Des records impossibles ?
Après quelques années à courir ainsi d’exhibitions en compétitions, et après un nouvel épisode de voyage maritime, qui le conduit pour la première fois en Egypte, Ernst se lance dans une entreprise encore plus ambitieuse et aussi, surtout sur les chemins peu sûrs et devant “l’inconnu” que revêt alors le voyage au long cours à pied, seul et légèrement armé, plus dangereuse : une série de “grandes courses” qui doivent voir ce “messager” courir entre les grandes capitales du monde. Des voyages et des performances qui, aujourd’hui, laissent pantois et même sceptique. Jugez plutôt : en 1830, la Chronique du Québec, preuve de la renommée internationale du coureur norvégien, rapporte déjà un exploit probant : 32 heures pour relier Londres à Liverpool, soit 240 kilomètres. La suite est cependant bien plus incroyable sur le plan des performances.
Paris - Moscou en 14 jours !
Son voyage le plus célèbre, c’est deux ans plus tard que Monsen l’accomplit. Le 11 juin 1832, il s’élance de Paris pour relier Moscou. 14 jours plus tard Mensen rejoint la place du Kremlin. La performance est monumentale, surtout en tenant compte des conditions de voyage de ce début du XIXe siècle. Des chemins peu sûrs, des cartes imprécises. De nombreux dangers aussi: Ernst doit ainsi échapper à des chiens errants et quelques mauvaises rencontres, franchir de nombreux gués etc. et couvre donc une moyenne de 178 km par jour!

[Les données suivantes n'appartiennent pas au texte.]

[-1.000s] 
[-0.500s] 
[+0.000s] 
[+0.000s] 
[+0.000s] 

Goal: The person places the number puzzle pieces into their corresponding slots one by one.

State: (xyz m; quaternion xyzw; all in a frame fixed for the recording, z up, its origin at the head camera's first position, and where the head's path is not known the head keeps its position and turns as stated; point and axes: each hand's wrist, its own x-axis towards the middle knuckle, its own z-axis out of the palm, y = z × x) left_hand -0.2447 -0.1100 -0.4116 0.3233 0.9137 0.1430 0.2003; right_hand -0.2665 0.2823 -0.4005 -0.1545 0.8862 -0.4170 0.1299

On peut bien sûr douter de la véracité de cet exploit mais les faits semblent relativement bien documentés, notamment ses passages et arrivées dans les différentes villes où il était attendu. Plus tard, le norvégien volant, qui n’est d’ailleurs jamais revenu dans son pays natal depuis son départ de matelot, accomplit d’autres périples impressionnants. Il relie ainsi Constantinople à Calcutta, en 59 jours, soit encore 140 km par jour. Là encore, de telles distances laissent pantois. Il semble qu’il courait et marchait entre dix huit et vingt heures par jour, se contentant de peu de sommeil et d’une nourriture frugale à base de pain et de fromage. Une force de la nature, à coup sûr.
Mort sur le Nil
Son dernier défi lui sera cependant fatal. C’est encore de Paris que Mensen s’élance en pour rejoindre les sources du Nil. A l’époque, cette ligne d’arrivée est encore Terra Incognita. Mensen n’en reviendra pas. Il meurt pendant son périple, sans doute de dysenterie. Si imprécis et fantaisistes que soient parfois les reportages de l’époque, Ernst était sans doute un phénomène digne d’impressionner tous les ultras runners modernes. Même bien oublié, sa légende rejaillit encore de temps à autre. Ainsi, en 2007, H. Buhl, un auteur allemand, s’inspire librement de son histoire pour écrire un roman, Courir le monde (Ed. Phèbus) pas si mauvais sur le plan littéraire. La description psychologique du personnage ne peut laisser un coureur de fond indifférent. Mensen est en effet un être épris de liberté, qui se fait même messager d’une révolution allemande qui n’aura jamais lieu mais aussi capable de courir très loin, par amour. Que l’on soit romancier ou trailer, la figure légendaire de Ernst peut encore inspirer. Même si ces performances surnaturelles peuvent être mis en doute. On peut aussi y voir le charme d’une autre époque où rien n’était impossible, et les quelques témoignages de l’époque s’accordent en tous cas pour présenter un coureur extraordinaire. Plus récemment des ethnologues ont recueillis des récits de différents villages de Nubie qui parlent d’un homme blanc qui court très vite. Ils ont d’abord pensé à un conte très ancien, puis fait le rapprochement avec Mensen, passé par là pour atteindre les sources du Nil. Légendaire, véritablement.